Mu Coronae Australis

Observation data Epoch J2000.0 Equinox J2000.0 (ICRS)
- Constellation: Corona Australis
- Right ascension: 18^{h} 47^{m} 44.61759^{s}
- Declination: −40° 24′ 22.1955″
- Apparent magnitude (V): 5.22±0.01

Characteristics
- Spectral type: G5/6 III
- B−V color index: +0.78

Astrometry
- Radial velocity (R_{v}): −18.2±0.8 km/s
- Proper motion (μ): RA: +23.690 mas/yr Dec.: −18.373 mas/yr
- Parallax (π): 8.4545±0.0993 mas
- Distance: 386 ± 5 ly (118 ± 1 pc)
- Absolute magnitude (M_{V}): −0.22

Details
- Mass: 3.07±0.11 M_{☉}
- Radius: 11.4±0.3 R_{☉}
- Luminosity: 104±5 L_{☉}
- Surface gravity (log g): 3.15±0.08 cgs
- Temperature: 5,448±27 K
- Metallicity [Fe/H]: −0.14±0.03 dex
- Rotational velocity (v sin i): 7.7±1 km/s
- Age: 361±66 Myr
- Other designations: μ CrA, 24 G. Coronae Australis, CD−40°12807, CPD−40°8648, FK5 3492, GC 25722, HD 173540, HIP 92226, HR 7050, SAO 229285

Database references
- SIMBAD: data

= Mu Coronae Australis =

Star in the constellation Corona Australis

Mu Coronae Australis is a solitary yellow-hued star located in the southern constellation Corona Australis. Its name is a Bayer designation that is Latinized from μ Coronae Australis, and abbreviated Mu CrA or μ CrA. This star has an apparent magnitude of 5.22, making it faintly visible to the naked eye. Gaia DR3 parallax measurements put it 386 ly away and is currently approaching the Solar System with a heliocentric radial velocity of -18.2 km/s. At its current distance, Mu CrA's brightness is diminished by 0.31 magnitudes due to interstellar dust. It has an absolute magnitude of −0.22.

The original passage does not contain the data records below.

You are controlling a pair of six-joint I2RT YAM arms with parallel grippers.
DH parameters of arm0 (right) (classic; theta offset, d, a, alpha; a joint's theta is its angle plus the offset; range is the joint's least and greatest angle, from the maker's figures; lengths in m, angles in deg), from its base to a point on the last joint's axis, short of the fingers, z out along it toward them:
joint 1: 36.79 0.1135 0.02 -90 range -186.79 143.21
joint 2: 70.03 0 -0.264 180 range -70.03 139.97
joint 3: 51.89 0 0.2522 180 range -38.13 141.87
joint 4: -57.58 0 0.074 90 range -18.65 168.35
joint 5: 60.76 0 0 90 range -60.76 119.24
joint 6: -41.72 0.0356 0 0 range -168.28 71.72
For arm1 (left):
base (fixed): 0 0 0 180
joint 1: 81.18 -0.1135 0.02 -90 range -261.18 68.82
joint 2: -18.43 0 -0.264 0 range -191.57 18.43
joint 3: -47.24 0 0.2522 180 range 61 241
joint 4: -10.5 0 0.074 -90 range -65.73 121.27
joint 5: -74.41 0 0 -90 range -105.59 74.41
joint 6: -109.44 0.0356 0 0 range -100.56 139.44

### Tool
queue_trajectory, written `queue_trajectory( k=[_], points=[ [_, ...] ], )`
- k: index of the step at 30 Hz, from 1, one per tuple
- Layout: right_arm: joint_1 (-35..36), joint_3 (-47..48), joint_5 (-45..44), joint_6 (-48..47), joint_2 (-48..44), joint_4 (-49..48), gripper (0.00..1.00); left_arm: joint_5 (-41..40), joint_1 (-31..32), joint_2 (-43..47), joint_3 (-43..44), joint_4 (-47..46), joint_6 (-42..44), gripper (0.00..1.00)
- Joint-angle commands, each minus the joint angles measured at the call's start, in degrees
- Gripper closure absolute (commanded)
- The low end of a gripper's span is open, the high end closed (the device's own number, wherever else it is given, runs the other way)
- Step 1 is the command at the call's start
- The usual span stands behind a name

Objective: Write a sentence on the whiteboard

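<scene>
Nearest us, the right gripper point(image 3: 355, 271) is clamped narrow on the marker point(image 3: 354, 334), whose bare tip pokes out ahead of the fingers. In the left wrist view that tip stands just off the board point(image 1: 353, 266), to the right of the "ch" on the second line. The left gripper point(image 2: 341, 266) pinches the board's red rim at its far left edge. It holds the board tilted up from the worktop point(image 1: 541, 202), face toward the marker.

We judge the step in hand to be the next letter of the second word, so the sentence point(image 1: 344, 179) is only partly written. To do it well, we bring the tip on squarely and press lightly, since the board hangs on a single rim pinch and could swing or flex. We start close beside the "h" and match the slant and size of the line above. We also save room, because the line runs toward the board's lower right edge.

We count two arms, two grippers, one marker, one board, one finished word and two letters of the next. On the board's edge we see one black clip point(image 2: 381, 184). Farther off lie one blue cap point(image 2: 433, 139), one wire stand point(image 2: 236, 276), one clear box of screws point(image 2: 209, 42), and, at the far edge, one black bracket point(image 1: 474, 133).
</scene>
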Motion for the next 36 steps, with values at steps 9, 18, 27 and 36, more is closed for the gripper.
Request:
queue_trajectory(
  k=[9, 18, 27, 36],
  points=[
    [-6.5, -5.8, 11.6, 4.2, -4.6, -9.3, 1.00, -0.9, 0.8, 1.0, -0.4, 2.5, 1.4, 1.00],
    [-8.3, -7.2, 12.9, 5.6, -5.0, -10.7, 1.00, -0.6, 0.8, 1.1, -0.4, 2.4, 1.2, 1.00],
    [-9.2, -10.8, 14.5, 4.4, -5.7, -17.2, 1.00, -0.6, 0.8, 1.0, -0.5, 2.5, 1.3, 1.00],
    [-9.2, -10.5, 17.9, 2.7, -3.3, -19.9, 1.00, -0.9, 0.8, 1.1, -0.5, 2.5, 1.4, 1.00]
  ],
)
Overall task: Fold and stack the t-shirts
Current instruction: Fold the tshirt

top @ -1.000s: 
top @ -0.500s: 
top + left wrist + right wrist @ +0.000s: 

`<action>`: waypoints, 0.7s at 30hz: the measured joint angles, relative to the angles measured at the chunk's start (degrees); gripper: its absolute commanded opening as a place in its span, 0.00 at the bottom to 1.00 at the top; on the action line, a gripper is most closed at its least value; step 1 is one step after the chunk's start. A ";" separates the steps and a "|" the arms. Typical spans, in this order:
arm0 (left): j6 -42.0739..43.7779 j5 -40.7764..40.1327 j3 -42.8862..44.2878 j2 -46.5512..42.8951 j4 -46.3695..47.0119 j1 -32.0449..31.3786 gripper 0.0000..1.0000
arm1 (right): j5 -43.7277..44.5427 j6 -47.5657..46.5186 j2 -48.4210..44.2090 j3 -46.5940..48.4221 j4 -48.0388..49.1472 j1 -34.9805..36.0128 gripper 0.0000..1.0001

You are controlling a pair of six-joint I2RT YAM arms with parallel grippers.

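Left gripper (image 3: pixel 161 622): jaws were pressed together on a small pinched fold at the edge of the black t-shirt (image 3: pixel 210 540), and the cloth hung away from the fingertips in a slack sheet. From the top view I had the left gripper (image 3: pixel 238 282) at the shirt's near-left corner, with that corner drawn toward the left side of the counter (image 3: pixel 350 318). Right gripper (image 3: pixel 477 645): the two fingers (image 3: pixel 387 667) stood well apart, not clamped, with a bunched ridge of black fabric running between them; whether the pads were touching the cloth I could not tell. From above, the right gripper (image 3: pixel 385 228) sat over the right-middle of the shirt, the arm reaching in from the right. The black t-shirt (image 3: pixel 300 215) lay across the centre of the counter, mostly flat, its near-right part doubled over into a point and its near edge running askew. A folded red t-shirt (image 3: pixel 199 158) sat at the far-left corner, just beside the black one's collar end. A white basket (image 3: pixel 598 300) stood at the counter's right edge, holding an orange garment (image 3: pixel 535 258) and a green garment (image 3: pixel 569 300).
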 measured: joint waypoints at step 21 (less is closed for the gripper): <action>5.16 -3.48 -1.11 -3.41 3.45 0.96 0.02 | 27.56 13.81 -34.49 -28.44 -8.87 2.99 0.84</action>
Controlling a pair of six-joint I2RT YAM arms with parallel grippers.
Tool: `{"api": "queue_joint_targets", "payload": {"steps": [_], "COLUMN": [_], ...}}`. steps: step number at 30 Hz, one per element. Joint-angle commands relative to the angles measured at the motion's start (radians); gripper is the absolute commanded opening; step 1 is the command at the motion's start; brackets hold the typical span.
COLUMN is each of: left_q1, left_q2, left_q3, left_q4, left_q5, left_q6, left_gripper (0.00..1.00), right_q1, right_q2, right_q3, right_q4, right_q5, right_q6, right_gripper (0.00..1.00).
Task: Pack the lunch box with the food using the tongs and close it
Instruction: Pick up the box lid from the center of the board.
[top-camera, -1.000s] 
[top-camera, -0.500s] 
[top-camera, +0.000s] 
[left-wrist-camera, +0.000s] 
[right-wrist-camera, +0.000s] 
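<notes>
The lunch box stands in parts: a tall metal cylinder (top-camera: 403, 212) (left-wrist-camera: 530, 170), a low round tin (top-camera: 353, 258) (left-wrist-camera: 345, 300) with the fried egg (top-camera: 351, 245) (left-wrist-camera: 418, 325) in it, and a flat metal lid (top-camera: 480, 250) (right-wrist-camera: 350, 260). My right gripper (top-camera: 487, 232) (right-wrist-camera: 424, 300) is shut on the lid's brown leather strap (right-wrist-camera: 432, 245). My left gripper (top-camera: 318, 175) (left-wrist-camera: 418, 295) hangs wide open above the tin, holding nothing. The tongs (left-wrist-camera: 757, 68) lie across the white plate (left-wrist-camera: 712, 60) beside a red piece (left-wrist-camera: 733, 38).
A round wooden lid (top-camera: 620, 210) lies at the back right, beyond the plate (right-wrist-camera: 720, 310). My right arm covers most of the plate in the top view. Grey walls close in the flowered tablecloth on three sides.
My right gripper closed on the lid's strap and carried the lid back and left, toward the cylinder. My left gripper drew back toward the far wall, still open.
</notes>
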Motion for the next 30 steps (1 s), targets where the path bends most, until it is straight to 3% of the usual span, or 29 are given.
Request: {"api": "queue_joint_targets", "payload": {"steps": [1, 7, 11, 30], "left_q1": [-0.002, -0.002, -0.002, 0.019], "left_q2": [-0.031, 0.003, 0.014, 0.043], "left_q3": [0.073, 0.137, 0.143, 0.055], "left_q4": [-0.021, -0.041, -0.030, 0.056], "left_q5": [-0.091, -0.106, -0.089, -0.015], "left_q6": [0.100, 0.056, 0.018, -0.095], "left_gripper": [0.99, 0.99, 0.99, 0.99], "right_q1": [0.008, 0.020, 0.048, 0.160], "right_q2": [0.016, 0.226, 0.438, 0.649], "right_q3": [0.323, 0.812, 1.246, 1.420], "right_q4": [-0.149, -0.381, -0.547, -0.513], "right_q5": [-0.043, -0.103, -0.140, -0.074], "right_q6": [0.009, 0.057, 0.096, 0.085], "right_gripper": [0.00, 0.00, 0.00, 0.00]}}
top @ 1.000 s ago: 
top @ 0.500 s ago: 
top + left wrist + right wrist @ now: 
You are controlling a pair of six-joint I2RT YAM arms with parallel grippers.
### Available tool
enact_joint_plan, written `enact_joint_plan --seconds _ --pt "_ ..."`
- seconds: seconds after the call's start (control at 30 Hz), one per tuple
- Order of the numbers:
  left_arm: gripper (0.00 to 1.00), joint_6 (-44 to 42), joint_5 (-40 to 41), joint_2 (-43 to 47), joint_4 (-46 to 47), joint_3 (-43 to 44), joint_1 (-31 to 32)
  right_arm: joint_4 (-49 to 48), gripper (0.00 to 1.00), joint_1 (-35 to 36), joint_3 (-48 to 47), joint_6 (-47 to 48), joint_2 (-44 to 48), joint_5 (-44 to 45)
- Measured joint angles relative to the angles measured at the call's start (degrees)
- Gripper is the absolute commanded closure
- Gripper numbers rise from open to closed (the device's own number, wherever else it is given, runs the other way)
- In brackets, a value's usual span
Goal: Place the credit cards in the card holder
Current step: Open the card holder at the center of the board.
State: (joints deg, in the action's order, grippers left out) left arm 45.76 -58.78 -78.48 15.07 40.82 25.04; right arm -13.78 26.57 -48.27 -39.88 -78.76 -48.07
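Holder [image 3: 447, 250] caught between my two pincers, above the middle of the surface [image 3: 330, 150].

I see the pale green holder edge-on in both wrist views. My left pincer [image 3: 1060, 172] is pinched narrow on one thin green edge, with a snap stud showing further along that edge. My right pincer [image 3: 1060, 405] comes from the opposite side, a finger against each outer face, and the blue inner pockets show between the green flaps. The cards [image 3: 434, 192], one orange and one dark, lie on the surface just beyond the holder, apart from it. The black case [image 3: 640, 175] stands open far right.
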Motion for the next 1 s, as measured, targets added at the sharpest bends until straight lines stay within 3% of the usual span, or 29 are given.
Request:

Mu CrA has a stellar classification of G5/6 III, indicating that it is an evolved G-type star with the characteristics of a G5 and G6 giant star. At an age of 365 million years, the star has exhausted the supply of hydrogen at its core and has expanded to 11.4 times the radius of the Sun. At present it has 3.07 times the mass of the Sun and radiates 104 times the luminosity of the Sun from its enlarged photosphere at an effective temperature of 5448 K. Mu CrA is slightly metal deficient and spins modestly with a projected rotational velocity of 7.7 km/s.